Distribution. The mean volume of distribution of the drug is approximately 381 liters. More than 98% of the drug is bound to plasma proteins. The blood/plasma concentration ratio of approximately 0.25 indicates poor penetration of the drug into erythrocytes. Based on observations in rats, it is believed that atorvastatin is able to penetrate into breast milk (see sections “Contraindications”, “Use during pregnancy or lactation” and “Special instructions”).

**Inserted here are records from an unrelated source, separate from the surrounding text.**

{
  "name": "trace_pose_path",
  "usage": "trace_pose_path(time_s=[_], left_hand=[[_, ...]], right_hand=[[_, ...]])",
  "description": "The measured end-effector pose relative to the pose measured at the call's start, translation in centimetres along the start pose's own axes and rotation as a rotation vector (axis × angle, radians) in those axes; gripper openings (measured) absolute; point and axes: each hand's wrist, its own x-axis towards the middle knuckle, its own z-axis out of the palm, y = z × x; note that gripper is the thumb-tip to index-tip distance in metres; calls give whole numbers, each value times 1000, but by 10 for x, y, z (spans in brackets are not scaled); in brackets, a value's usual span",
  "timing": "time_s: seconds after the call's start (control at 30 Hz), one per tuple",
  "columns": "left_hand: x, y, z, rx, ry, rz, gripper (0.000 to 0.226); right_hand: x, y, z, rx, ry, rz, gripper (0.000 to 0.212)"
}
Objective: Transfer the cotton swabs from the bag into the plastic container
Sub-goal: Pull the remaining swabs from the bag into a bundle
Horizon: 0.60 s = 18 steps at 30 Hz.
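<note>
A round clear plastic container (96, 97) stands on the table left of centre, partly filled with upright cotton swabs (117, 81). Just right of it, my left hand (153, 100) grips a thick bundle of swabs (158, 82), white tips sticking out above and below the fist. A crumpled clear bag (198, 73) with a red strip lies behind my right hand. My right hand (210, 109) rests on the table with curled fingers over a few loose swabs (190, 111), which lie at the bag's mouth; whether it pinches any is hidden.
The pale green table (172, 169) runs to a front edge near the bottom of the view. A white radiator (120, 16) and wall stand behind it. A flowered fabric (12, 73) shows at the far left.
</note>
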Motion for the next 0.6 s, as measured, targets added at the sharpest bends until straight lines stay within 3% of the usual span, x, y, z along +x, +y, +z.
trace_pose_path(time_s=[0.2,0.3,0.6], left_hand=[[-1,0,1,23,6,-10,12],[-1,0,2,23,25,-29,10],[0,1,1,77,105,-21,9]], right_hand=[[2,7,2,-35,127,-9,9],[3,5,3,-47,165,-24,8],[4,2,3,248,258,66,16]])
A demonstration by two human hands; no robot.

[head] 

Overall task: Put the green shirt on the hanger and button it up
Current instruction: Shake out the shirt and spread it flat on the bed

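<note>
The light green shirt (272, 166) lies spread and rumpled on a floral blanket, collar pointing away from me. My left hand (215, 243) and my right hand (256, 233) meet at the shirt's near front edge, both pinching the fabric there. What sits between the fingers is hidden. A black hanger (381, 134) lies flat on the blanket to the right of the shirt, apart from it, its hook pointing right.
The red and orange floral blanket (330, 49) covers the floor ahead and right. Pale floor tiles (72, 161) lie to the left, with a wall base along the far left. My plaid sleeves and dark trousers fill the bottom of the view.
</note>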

Metabolism: Atorvastatin is extensively metabolized to ortho- and parahydroxylated derivatives and various beta-oxidation products. In vitro studies have shown that the inhibition of HMG-CoA reductase by ortho- and parahydroxylated metabolites is equivalent to that of atorvastatin. Approximately 70% of the circulating inhibitory activity against HMG-CoA reductase is associated with the active metabolites. In vitro studies suggest the importance of metabolism by cytochrome P450 3A4 (CYP 3A4), which is consistent with the increased plasma concentrations of atorvastatin in humans after concomitant administration with erythromycin, a known inhibitor of this isoenzyme (see section 4.5).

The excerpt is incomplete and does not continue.